U.K. manufacturing unexpectedly jumped in June by the most in 1 1/2 years as factories raised production of cars and computers, evidence the recession is easing.

Output rose 0.4 percent from the previous month, the Office for National Statistics said today in London. Economists predicted a 0.1 percent drop, according to the median of 25 forecasts in a Bloomberg News survey. Factory production is down 11.7 percent from a year ago.

The Bank of England will decide tomorrow whether to expand its 125 billion-pound ($212 billion) money-printing program as policy makers assess if the economy has received enough stimulus to entrench a recovery. Reports today showed consumer confidence rose and house prices rebounded in July, and a factory survey released this week showed growth for the first time in a year.

“Things are probably stabilizing, though manufacturers are still in a fragile position,” said Howard Archer, an economist at IHS Global Insight in London. “It’s going to be an exceptionally close call on whether to extend the asset purchase program.”

Of the 13 categories of manufacturing, nine rose on the month, three fell and one was unchanged, the statistics office said. Production of motor vehicles led the increase, with a 13.5 percent gain, followed by office equipment and computers.

Pound Decline
Business Secretary Peter Mandelson said July 28 the pound’s decline over the past year is helping the economy return to growth. The U.K. currency is down 11 percent in the past 12 months against a basket of currencies from the U.K.’s major trading partners. The pound traded close to a nine-month high against the dollar today at $1.6917 as of 8:51 a.m. in London.

Glasgow, Scotland-based Weir Group Plc, the world’s biggest maker of pumps for the mining industry, said yesterday full-year earnings will be at the top end of its own estimates as currency movements boost sales.

The government has established a so-called scrappage program to encourage consumers to trade in old motor vehicles in return for a 2,000-pound subsidy for the purchase of new ones.

Motor vehicle production has dropped 42.8 percent in the second quarter from a year earlier after the recession savaged demand for cars, today’s figures showed.

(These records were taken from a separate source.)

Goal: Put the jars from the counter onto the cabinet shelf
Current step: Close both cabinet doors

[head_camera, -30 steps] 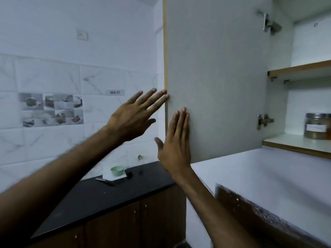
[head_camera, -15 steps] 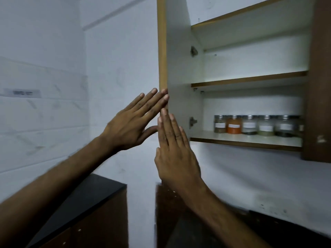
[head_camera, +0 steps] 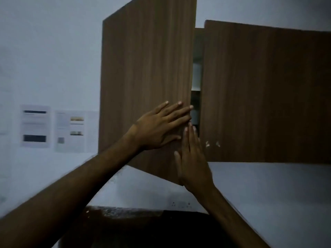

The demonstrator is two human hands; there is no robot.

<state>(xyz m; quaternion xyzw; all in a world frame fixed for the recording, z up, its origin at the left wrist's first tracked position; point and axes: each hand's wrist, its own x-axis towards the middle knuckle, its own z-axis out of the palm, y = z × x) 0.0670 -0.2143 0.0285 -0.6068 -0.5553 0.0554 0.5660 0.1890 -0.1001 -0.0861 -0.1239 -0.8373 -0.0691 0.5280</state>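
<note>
The wall cabinet's left door (head_camera: pixel 145 72), brown wood grain, stands almost shut, leaving a narrow gap (head_camera: pixel 196 97) beside the closed right door (head_camera: pixel 265 93). My left hand (head_camera: pixel 159 127) lies flat on the left door's outer face, fingers spread toward its free edge. My right hand (head_camera: pixel 191 161) presses flat on the same door's lower corner, fingers pointing up. Neither hand holds anything. Through the gap only a pale sliver of the cabinet's inside shows; the jars on the shelf are hidden behind the doors.
A dark counter (head_camera: pixel 143 224) runs below the cabinet against the pale wall. Printed sheets (head_camera: pixel 53 127) are stuck to the wall on the left. A wall socket (head_camera: pixel 180 204) sits just above the counter.
The left door has swung from wide open to nearly shut, with both palms now on its outer face. The shelf with the row of jars has gone out of sight behind it.
</note>
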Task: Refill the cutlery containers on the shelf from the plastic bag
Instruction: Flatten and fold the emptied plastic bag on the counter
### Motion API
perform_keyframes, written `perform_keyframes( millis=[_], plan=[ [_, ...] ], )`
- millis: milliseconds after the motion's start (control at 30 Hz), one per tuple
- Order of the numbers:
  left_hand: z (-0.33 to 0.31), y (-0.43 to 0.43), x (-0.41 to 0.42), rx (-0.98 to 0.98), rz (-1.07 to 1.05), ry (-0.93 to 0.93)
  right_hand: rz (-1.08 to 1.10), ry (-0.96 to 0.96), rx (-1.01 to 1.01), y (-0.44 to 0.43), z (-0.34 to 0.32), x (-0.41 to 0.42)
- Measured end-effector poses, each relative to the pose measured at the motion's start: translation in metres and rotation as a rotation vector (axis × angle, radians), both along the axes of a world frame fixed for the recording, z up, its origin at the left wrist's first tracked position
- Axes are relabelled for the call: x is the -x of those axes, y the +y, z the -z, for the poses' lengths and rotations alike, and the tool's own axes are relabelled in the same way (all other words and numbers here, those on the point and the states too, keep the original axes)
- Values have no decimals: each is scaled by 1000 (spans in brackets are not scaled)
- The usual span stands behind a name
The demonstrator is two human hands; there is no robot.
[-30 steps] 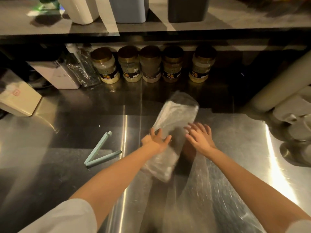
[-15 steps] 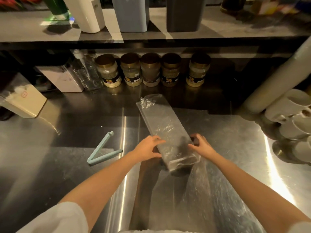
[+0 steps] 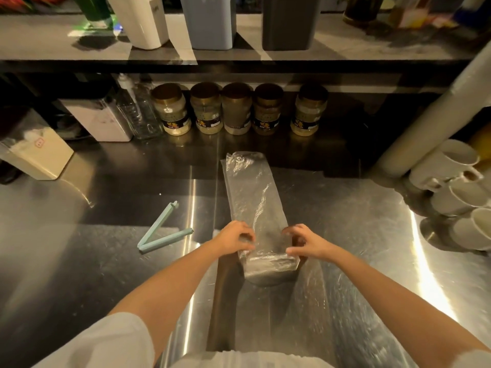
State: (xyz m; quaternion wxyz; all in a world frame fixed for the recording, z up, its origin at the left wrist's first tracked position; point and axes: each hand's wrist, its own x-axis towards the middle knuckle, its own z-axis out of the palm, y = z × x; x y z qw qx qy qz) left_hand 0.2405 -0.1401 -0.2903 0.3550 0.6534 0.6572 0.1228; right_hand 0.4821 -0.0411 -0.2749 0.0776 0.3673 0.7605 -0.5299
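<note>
Stainless steel bench filled the view under dim, warm light. At its middle, the fingers of the left hand were curled in against the left edge of a clear plastic bag, pinching it near its close end. The fingers of the right hand arched over the bag's right edge, with the thumb pressed against the same end, so both hands were grasping the bag. It lay flat and lengthwise on the bench, its crumpled far end pointing toward the back. What it held could not be made out through the plastic.

Left of the bag, and apart from it, a teal bag clip lay open in a V. Farther back, a row of five gold-lidded jars stood under the shelf, with a clear pump bottle and a white box to their left. White mugs were stacked on their sides at the right edge. On the shelf above stood a white container, a pale blue container and a dark grey container side by side, their tops out of view.
</note>
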Motion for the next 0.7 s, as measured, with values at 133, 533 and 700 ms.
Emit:
perform_keyframes(
  millis=[133, 533, 700],
  plan=[
    [-19, -10, 18, 163, 99, -33, -304, -148, -177, 2, -8, -6],
    [-12, -29, 10, 99, 186, 106, -260, -208, -570, -6, 2, 5],
    [-6, -29, 5, 25, 220, 233, 7, -70, -413, -2, -8, 15]
  ],
)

GKN Plc, the U.K. maker of car parts for BMW and aircraft components for Airbus SAS, said yesterday it will cut 1,100 more jobs in the next 12 months and said it’s looking at further reductions to bolster earnings as auto sales decline.

Factory Survey
Survey evidence suggests manufacturing may strengthen further. A gauge of factory output by Markit and the Chartered Institute of Purchasing and Supply increased to 50.8 last month from 47.4 in June. Readings above 50 indicate expansion.

Overall industrial production, which includes mining, quarrying, utilities, oil and gas, rose 0.5 percent on the month in June, the most since October 2007, the statistics office said today. On the year, it fell 11.1 percent.

The economy may also be strengthening in other industries. House prices increased 1.1 percent on the month, Lloyds Banking Group Plc’s Halifax division said today. Consumer confidence rose 1 point last month to 60, the highest level in more than a year, Nationwide Building Society said.

Central bank policy makers will announce their decision on whether to expand the bond-purchase plan at noon tomorrow in London. Twenty-one of 44 economists in a Bloomberg News survey said the bank won’t spend more, while the remainder said it will spend at least the final 25 billion pounds authorized by Chancellor of the Exchequer Alistair Darling.